In 2004, Lin Media, the former owners of WAPA-TV & WJPX purchased WIRS for $50,000, leaving WECN & WRUA as the remaining religious stations.

From 2006 to 2007, WRUA operated as a standard independent station, using the Citytv branding, under license from CHUM Limited – it was the first Citytv franchise on American soil. Rogers Media discontinued the licensing for WRUA, after its acquisition of Citytv, and the station now serves as a translator for Tiva TV.

Both prior to its time as Citytv and after, WRUA was and still is a religious station.

In 2009, WECN and WRUA, changed its affiliation with teleSUR, a pan–Latin American terrestrial and satellite news television network from Venezuela. teleSUR is a public company which has various Latin American governments as its sponsors. Its sponsors are the governments of Argentina (20%), Bolivia (5%), Cuba (19%), Ecuador, Nicaragua, Uruguay (10%) and Venezuela (51%).
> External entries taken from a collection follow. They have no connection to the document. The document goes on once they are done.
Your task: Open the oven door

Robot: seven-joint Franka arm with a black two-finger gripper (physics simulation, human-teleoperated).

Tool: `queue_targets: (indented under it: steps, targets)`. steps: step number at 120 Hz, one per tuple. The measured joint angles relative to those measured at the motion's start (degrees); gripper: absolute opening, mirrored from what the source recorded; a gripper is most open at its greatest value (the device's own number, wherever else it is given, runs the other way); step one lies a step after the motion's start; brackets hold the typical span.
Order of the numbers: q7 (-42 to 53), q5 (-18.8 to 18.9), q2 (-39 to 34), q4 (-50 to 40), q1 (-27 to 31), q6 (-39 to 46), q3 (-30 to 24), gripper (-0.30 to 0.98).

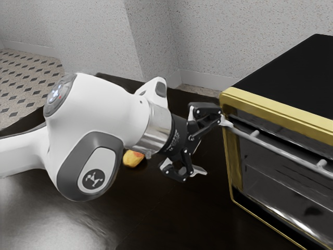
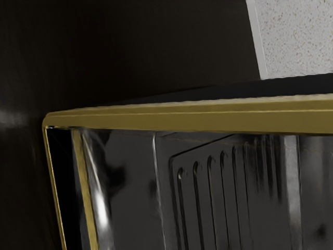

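Note:
My gripper [image 1: 210,147] is open at the front left corner of the oven in the exterior view, its fingertips wide apart with nothing held between them. The upper fingertip is beside the near end of the silver bar handle [image 1: 289,151]; whether they touch I cannot tell. The oven [image 1: 281,112] has a gold frame and a black top. Its dark glass door [image 1: 276,179] stands upright below the top edge; I cannot tell if it is slightly ajar. In the wrist view, the gold frame [image 2: 182,119] crosses above the glass front [image 2: 132,182], with dark rack-like bars behind it.
A yellow-orange object [image 1: 133,159] lies on the dark table [image 1: 171,219], partly behind the arm. A speckled wall [image 1: 208,41] rises behind the table and oven. The oven's gold side edge [image 1: 229,166] is close to my gripper.

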Motion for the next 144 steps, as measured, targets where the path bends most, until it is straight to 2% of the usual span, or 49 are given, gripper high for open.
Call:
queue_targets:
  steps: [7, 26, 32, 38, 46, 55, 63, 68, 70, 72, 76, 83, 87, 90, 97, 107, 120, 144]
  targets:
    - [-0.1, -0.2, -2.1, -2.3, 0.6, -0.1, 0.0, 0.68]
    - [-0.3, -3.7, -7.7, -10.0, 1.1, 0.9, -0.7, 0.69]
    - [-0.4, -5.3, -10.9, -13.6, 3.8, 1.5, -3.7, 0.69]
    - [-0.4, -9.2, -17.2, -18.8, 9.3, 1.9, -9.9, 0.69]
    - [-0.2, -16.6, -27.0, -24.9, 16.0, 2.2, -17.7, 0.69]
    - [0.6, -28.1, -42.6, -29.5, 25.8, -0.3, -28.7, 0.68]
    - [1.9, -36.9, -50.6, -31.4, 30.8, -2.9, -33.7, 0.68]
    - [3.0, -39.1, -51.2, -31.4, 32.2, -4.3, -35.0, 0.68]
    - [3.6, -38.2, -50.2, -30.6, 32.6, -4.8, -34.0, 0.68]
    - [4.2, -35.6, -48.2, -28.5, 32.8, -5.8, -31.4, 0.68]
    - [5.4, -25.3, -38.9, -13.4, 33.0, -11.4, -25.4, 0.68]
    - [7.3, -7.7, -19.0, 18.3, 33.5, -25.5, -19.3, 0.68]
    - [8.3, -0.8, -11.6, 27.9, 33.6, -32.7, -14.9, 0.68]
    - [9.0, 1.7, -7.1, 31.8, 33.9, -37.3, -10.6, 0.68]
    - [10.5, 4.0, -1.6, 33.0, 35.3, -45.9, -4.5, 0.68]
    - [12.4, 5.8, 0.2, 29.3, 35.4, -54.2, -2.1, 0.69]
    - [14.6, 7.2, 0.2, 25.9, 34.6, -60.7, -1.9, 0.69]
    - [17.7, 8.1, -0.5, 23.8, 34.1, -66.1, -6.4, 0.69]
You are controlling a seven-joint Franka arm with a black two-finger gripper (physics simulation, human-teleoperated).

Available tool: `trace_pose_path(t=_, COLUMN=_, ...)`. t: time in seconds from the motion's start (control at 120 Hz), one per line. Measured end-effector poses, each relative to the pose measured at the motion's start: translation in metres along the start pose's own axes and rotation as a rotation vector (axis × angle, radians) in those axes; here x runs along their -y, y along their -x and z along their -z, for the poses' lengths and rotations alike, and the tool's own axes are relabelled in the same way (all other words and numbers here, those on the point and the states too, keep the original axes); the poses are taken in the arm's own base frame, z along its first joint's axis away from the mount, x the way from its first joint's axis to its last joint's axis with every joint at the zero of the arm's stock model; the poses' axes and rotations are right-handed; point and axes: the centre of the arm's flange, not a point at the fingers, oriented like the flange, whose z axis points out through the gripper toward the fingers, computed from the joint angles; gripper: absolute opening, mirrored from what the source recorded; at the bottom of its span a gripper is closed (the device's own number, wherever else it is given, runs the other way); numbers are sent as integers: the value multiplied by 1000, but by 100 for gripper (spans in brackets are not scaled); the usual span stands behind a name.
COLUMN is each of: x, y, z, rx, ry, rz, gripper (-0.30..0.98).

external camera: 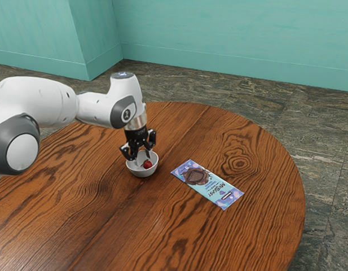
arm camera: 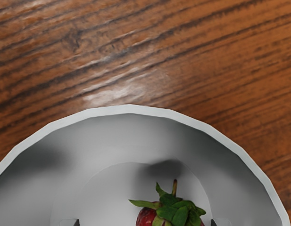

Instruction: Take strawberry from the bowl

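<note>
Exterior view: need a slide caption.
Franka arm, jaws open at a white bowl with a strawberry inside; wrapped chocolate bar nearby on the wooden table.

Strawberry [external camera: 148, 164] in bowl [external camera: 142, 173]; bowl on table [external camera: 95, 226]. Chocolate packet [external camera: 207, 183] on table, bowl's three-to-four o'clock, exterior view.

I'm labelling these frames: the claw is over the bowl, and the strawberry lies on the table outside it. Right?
Not quite: the strawberry lies inside the bowl, as the wrist view shows. The claw is over the bowl, as you say.
</note>
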Motion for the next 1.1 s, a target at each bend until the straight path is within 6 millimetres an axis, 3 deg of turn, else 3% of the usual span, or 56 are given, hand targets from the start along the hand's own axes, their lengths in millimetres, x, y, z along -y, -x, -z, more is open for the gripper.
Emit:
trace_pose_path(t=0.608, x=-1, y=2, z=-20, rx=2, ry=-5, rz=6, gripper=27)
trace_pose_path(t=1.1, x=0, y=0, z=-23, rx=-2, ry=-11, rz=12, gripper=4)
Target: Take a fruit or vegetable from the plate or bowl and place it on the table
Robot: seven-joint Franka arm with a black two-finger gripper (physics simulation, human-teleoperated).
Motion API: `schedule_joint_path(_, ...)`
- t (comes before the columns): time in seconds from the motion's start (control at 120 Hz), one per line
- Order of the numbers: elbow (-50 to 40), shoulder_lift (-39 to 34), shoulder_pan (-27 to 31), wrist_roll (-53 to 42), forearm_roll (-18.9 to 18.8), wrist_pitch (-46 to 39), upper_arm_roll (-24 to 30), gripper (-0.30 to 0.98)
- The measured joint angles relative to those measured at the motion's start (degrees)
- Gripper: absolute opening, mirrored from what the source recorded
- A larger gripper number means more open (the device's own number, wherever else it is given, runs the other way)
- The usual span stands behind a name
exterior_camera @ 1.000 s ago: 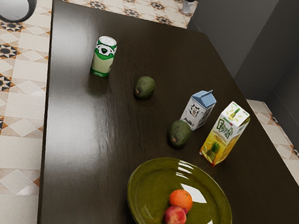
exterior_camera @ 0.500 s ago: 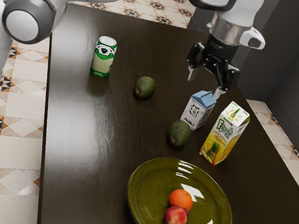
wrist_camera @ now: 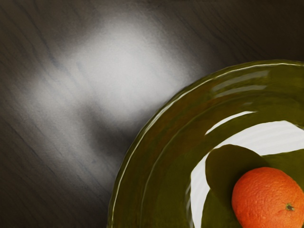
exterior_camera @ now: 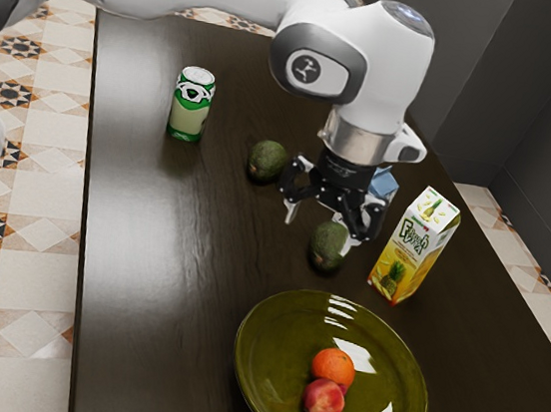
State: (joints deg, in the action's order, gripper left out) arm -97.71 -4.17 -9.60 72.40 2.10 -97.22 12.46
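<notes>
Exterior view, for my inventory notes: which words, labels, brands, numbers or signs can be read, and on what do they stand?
"Fresh", as far as it reads, on the yellow carton; the word below is too blurred.
Can: a dark emblem; no readable words.
Blue-topped carton: largely behind the gripper; no readable text.
Arm: a round badge with a sign, no readable words.
No number is readable.

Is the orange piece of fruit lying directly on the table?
No, the orange sits in the green plate.
</notes>
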Motion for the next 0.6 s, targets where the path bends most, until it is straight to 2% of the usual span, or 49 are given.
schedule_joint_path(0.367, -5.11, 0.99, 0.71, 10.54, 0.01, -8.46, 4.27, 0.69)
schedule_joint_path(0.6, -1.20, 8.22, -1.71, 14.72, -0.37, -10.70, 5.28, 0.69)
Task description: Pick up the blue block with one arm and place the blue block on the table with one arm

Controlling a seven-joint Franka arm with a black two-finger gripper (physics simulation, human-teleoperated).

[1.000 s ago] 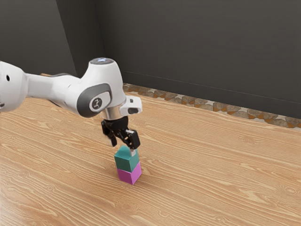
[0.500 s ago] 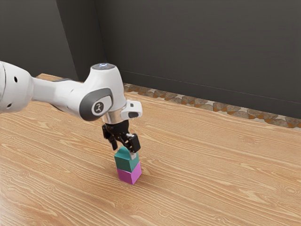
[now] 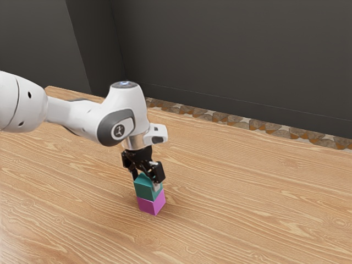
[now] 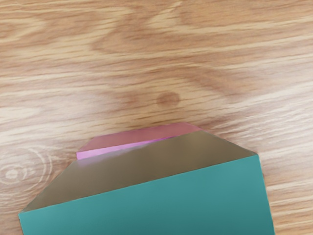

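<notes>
- Near: the magenta block supports the blue block, teal in tint. A sideways push may topple the upper block or shift the lower.
- Above: the gripper stands with fingers well apart, astride the blue block, gripping nothing. Off-centre closure may twist it; too deep a descent may catch the magenta block.
- Far, toward the exterior view's right: the table. Release above its surface may tumble the block.

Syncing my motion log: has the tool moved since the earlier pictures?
Yes, downward: in the exterior view, the tool now sits lower, nearer the magenta block, which has stayed put.
</notes>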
WECN and WRUA forces to shut down on October 22, 2014, due to financial reasons. as of 2014, WECN is Silent, and its sale is pending to the new officers & directors under Único TV Media for $1.9 million. On March 1, 2015; WRUA returns to the air, and will become a Satellite of WVQS-LD, repeating The Retro Channel on Channel 33.1. On April 17, WRUA will become a full-time Locally owned Independent station, broadcasting Retro Music Videos on channel 33.1, just before WVQS-LD moves CTNi to 50.1 & Telemicro Internacional to WSJU-TV channel 31.1. teleSUR programming is available on Encanto TV, WVDO-LD channel 10.1 in Carolina, W20DQ-D channel 20.1 in Luquillo, W24EI-D channel 22.1 in Naranjito, W02CS-D channel 22.1 in Ponce, W36EP-D channel 22.1 in Yauco, W20DS-D channel 28.1 in Caguas, W20DR-D channel 28.1 in Humacao, W31DV-D channel 31.1 in Guayama, W02CU-D channel 28.1 & WNTE-LD channel 36.1 in Mayaguez. Since September 24, 2015, WECN is back on the air, and will change its branding to Único TV on channel 18.1. The sale of WECN to Único TV Media was completed on September 25, 2015. On November 9, 2015, WECN will simulcast with Tiva TV on channel 18.2, showing lifestyle and health programming.

==Technical information==
===Subchannels===
The station's digital signal is multiplexed:

| Channel | Video | Short name | Programming |
|---|---|---|---|
| 8.8 | 720p | TIVA | TIVA TV |
| 64.2 | 480i | WECN | Único TV |

===Analog-to-digital conversion===

On February 17, 2009, WECN and WRUA signed off their analog signals. Both WECN/WRUA had completed its digital transmissions, although some people had believed that WECN went digital after WRUA.